[Work required]
All of the data below should be repeated exactly. Pictures should not be included.

[Data provided]
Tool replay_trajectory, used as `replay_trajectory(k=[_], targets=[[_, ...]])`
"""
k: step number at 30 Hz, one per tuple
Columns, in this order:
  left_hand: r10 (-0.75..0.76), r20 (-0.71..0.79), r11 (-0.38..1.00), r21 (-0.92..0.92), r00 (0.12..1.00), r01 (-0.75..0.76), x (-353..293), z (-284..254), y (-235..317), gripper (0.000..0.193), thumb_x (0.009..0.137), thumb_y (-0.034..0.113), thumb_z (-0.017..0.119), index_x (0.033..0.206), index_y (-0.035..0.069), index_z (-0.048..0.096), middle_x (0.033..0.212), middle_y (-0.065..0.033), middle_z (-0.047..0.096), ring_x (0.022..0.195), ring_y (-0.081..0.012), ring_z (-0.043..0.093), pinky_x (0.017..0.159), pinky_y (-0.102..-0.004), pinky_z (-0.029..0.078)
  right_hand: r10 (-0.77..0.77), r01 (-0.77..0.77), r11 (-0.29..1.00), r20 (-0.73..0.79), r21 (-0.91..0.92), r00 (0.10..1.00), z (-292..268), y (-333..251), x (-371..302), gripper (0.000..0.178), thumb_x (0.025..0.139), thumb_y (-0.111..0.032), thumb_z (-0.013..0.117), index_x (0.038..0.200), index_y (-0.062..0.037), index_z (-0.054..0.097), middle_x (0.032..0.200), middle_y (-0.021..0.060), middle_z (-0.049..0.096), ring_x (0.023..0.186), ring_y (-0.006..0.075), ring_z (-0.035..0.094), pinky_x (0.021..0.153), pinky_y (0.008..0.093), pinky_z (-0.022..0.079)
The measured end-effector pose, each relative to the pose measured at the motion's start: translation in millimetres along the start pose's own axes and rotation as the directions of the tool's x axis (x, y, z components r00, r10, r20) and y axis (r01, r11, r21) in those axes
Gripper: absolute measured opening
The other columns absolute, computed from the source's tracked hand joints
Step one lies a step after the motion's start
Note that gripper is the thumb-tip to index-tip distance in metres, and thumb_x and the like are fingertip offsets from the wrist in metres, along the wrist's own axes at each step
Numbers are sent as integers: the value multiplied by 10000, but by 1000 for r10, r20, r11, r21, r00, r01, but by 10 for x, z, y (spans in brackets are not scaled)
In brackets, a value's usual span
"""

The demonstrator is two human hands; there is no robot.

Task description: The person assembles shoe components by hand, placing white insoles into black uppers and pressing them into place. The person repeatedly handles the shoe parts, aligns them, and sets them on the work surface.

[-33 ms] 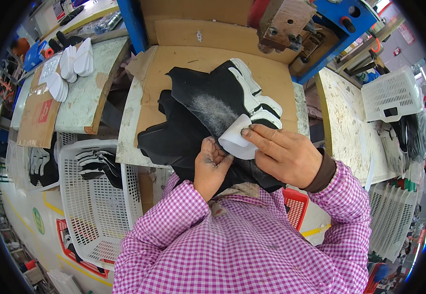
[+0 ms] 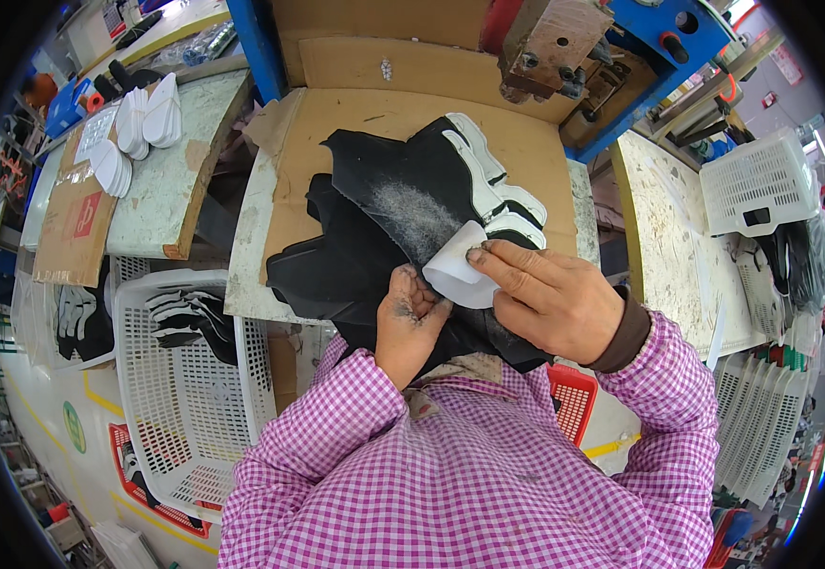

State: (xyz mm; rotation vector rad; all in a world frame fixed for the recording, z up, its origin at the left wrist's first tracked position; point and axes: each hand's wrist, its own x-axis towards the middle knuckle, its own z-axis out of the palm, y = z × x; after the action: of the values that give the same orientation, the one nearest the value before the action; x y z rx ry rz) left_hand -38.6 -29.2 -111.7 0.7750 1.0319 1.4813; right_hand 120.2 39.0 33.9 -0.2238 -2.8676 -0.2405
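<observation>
Dark, flat pieces of soft material lie stacked in front of me, the top black piece [image 2: 370,171] carrying a pale grey dusty patch. White curved panels [image 2: 474,175] run along its far right edge. My left hand [image 2: 409,321] is closed at the near edge of the black piece, thumb up and fingers curled in; dark smudges mark its skin. Between the thumb and fingers of my right hand [image 2: 555,299] is a curled white sheet [image 2: 460,275], bent over the black piece's right edge. The right thumb and the undersides of the fingers are partly hidden.
Cardboard [image 2: 289,218] covers the worktable, below a blue-framed machine with a metal head [image 2: 555,47]. At left stand a white basket [image 2: 132,379] with black-and-white pieces and a bench with stacked white cutouts [image 2: 161,114]. Another white basket [image 2: 759,180] sits on the right bench.
</observation>
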Motion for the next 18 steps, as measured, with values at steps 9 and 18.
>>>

[Exercise answer]
Tool replay_trajectory, used as `replay_trajectory(k=[_], targets=[[_, ...]])`
"""
k: step number at 30 Hz, one per tuple
Columns, in this order:
  left_hand: r10 (-0.75..0.76), r20 (-0.71..0.79), r11 (-0.38..1.00), r21 (-0.92..0.92), r00 (0.12..1.00), r01 (-0.75..0.76), x (-353..293), z (-284..254), y (-235..317), gripper (0.000..0.193), thumb_x (0.009..0.137), thumb_y (-0.034..0.113), thumb_z (-0.017..0.119), index_x (0.033..0.206), index_y (-0.035..0.069), index_z (-0.048..0.096), middle_x (0.033..0.212), middle_y (-0.065..0.033), middle_z (-0.047..0.096), ring_x (0.022..0.195), ring_y (-0.081..0.012), ring_z (-0.043..0.093), pinky_x (0.017..0.159), pinky_y (-0.102..-0.004), pinky_z (-0.029..0.078)
  right_hand: r10 (-0.77..0.77), r01 (-0.77..0.77), r11 (-0.29..1.00), r20 (-0.73..0.79), r21 (-0.91..0.92), r00 (0.10..1.00), z (-292..268), y (-333..251), x (-371..302), gripper (0.000..0.178), thumb_x (0.025..0.139), thumb_y (-0.111..0.032), thumb_z (-0.013..0.117), index_x (0.038..0.200), index_y (-0.062..0.037), index_z (-0.054..0.097), middle_x (0.032..0.200), middle_y (-0.021..0.060), middle_z (-0.049..0.096), ring_x (0.023..0.186), ring_y (-0.006..0.075), ring_z (-0.035..0.094), pinky_x (0.021..0.153), pinky_y (0.008..0.093), pinky_z (-0.022..0.079)
The measured end-effector pose, each relative to the pose measured at the motion's start: translation in millimetres along the start pose's own axes and rotation as the directions of the tool's x axis (x, y, z components r00, r10, r20) and y axis (r01, r11, r21) in those axes
Gripper: absolute measured opening
The other columns absolute, computed from the source's tracked hand joints
Step one lies a step after the motion's start
Note that gripper is the thumb-tip to index-tip distance in metres, and thumb_x and the like are fingertip offsets from the wrist in metres, along the wrist's own axes at each step
Numbers are sent as integers: the value multiplied by 10000, but by 1000 for r10, r20, r11, r21, r00, r01, but by 10 for x, z, y (spans in brackets are not scaled)
In brackets, a value's usual span
"""

The demonstrator is two human hands; there is no robot.

Task description: The person assembles shoe components by hand, placing white insoles into black uppers and pressing them into place. The person repeatedly handles the shoe parts, aligns them, and sets them on the work surface.

[-33 ms] 
[+0 ms] 

State: (xyz mm; rotation vector rad; all in a world frame fixed for the recording, z up, its origin at the left wrist's first tracked position; point and axes: each hand's wrist, its own x-axis towards the middle knuckle, its own z-axis out of the palm, y = z × x; after the action: of the values that give the same orientation, the one nearest the value before the action; x y z rx ry rz) left_hand -38.6 -29.2 -111.7 0.7750 1.0319 1.4813; right_hand 120.2 39.0 33.9 -0.2238 -2.8676 -0.2405
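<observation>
Dark, flat pieces of soft material lie stacked in front of me, the top black piece [image 2: 370,171] carrying a pale grey dusty patch. White curved panels [image 2: 474,175] run along its far right edge. My left hand [image 2: 409,321] is closed at the near edge of the black piece, thumb up and fingers curled in; dark smudges mark its skin. Between the thumb and fingers of my right hand [image 2: 555,299] is a curled white sheet [image 2: 460,275], bent over the black piece's right edge. The right thumb and the undersides of the fingers are partly hidden.
Cardboard [image 2: 289,218] covers the worktable, below a blue-framed machine with a metal head [image 2: 555,47]. At left stand a white basket [image 2: 132,379] with black-and-white pieces and a bench with stacked white cutouts [image 2: 161,114]. Another white basket [image 2: 759,180] sits on the right bench.
</observation>
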Motion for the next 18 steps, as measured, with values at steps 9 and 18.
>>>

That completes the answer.